## TASK BRIEF
The answer must consist solely of the lines from the one with "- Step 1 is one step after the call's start" through the last line of the data, copied exactly, with no pictures.

+ + + +

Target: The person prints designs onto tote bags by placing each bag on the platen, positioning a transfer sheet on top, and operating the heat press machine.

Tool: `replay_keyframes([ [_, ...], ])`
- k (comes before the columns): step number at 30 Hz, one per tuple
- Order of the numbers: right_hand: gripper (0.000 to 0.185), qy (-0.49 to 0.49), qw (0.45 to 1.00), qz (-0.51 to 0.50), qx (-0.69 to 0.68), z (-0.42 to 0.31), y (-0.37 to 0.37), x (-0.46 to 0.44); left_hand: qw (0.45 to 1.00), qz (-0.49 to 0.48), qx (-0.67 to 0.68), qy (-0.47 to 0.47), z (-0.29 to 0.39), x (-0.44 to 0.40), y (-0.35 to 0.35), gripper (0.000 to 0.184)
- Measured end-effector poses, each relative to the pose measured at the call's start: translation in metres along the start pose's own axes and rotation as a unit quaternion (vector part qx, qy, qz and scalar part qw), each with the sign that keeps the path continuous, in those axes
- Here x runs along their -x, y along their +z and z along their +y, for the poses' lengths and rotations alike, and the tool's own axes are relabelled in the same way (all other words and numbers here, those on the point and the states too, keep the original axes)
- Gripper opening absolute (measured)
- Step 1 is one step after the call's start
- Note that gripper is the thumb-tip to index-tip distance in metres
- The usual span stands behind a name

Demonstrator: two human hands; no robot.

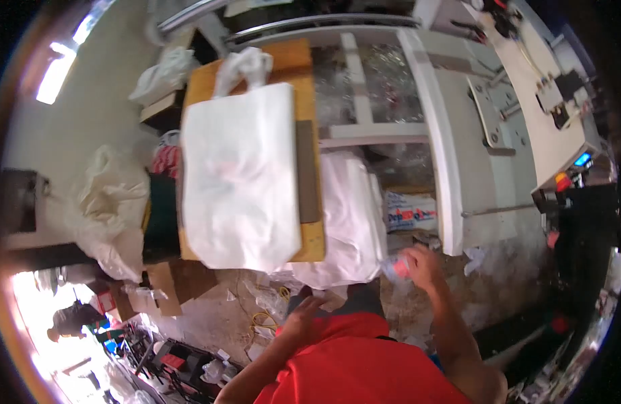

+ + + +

## YOUR RESPONSE
- Step 1 is one step after the call's start
- Note that gripper is the thumb-tip to index-tip distance in metres
- The usual span stands behind a name

Demonstrator: two human hands; no robot.

Nothing more is required for this answer.